- EXERCISE GOAL -
Taking only the lines of the data below from the line with "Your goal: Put" to the line with "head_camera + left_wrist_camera", ends included, write them out exactly and without pictures.

(GIVEN RECORDS Opens)

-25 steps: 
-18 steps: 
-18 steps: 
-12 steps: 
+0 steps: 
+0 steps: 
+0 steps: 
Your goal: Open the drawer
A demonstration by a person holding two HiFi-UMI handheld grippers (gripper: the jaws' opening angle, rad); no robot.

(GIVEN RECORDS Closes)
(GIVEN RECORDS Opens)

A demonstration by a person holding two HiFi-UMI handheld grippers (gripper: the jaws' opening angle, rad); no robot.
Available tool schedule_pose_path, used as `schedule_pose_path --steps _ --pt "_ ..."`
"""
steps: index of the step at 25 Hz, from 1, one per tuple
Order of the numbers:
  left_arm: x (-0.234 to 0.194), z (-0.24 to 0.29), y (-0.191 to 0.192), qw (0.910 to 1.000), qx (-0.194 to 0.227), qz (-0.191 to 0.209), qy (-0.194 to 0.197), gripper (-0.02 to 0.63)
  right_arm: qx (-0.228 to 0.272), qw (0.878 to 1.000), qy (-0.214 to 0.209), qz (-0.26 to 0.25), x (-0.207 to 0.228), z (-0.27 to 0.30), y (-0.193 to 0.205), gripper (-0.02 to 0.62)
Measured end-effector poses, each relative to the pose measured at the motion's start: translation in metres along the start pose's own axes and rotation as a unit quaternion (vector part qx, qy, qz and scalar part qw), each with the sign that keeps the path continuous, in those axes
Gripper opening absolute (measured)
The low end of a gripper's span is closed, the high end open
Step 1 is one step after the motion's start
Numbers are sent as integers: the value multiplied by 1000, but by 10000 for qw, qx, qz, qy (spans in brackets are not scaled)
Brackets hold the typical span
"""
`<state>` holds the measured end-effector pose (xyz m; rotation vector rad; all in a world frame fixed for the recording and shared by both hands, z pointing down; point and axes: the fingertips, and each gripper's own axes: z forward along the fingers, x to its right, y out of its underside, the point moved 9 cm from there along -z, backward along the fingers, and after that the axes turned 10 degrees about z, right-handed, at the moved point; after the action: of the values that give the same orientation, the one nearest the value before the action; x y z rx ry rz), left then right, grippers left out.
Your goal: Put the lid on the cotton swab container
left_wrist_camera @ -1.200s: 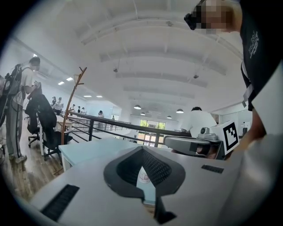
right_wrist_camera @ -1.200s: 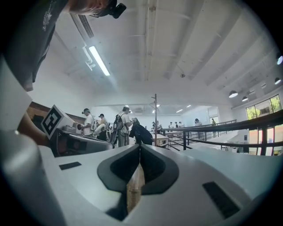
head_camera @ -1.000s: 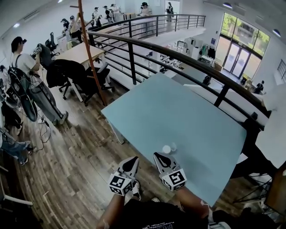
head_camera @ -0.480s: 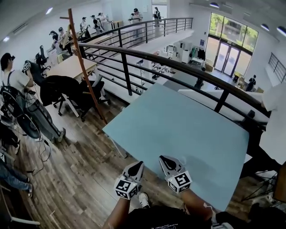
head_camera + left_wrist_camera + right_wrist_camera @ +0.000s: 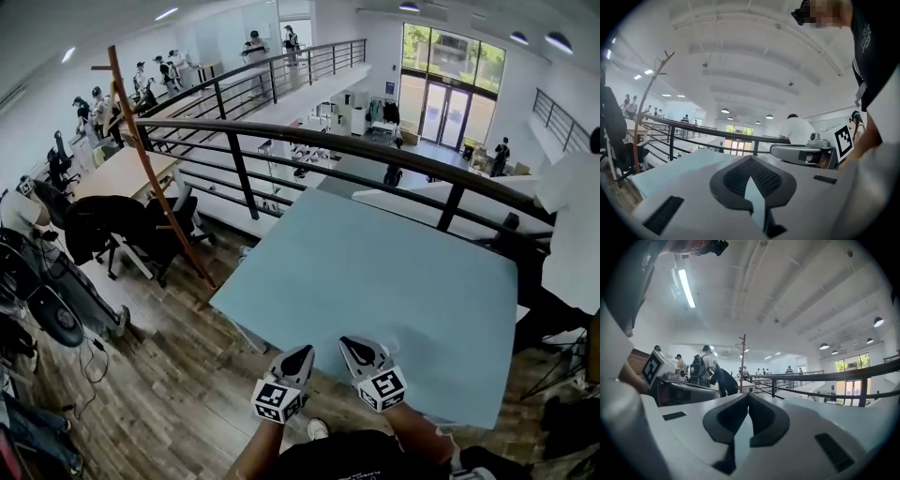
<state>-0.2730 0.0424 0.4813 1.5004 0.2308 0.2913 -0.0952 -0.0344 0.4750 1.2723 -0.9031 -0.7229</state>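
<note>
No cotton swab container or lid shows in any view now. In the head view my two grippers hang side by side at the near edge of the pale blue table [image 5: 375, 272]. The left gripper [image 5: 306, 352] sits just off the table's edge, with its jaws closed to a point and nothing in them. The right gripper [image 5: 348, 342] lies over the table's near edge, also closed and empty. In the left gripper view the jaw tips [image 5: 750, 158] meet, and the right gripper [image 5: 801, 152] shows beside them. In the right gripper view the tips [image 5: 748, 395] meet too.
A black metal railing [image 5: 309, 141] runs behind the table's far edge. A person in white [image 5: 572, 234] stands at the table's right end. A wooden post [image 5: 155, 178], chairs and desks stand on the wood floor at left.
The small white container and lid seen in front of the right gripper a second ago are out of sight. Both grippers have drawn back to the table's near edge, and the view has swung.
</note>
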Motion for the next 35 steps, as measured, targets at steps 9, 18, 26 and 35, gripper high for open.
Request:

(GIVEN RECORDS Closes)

- SOLUTION BELOW -
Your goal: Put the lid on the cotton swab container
left_wrist_camera @ -1.200s: 
right_wrist_camera @ -1.200s: 
head_camera @ -1.000s: 
head_camera @ -0.480s: 
head_camera + left_wrist_camera + right_wrist_camera @ +0.000s: 

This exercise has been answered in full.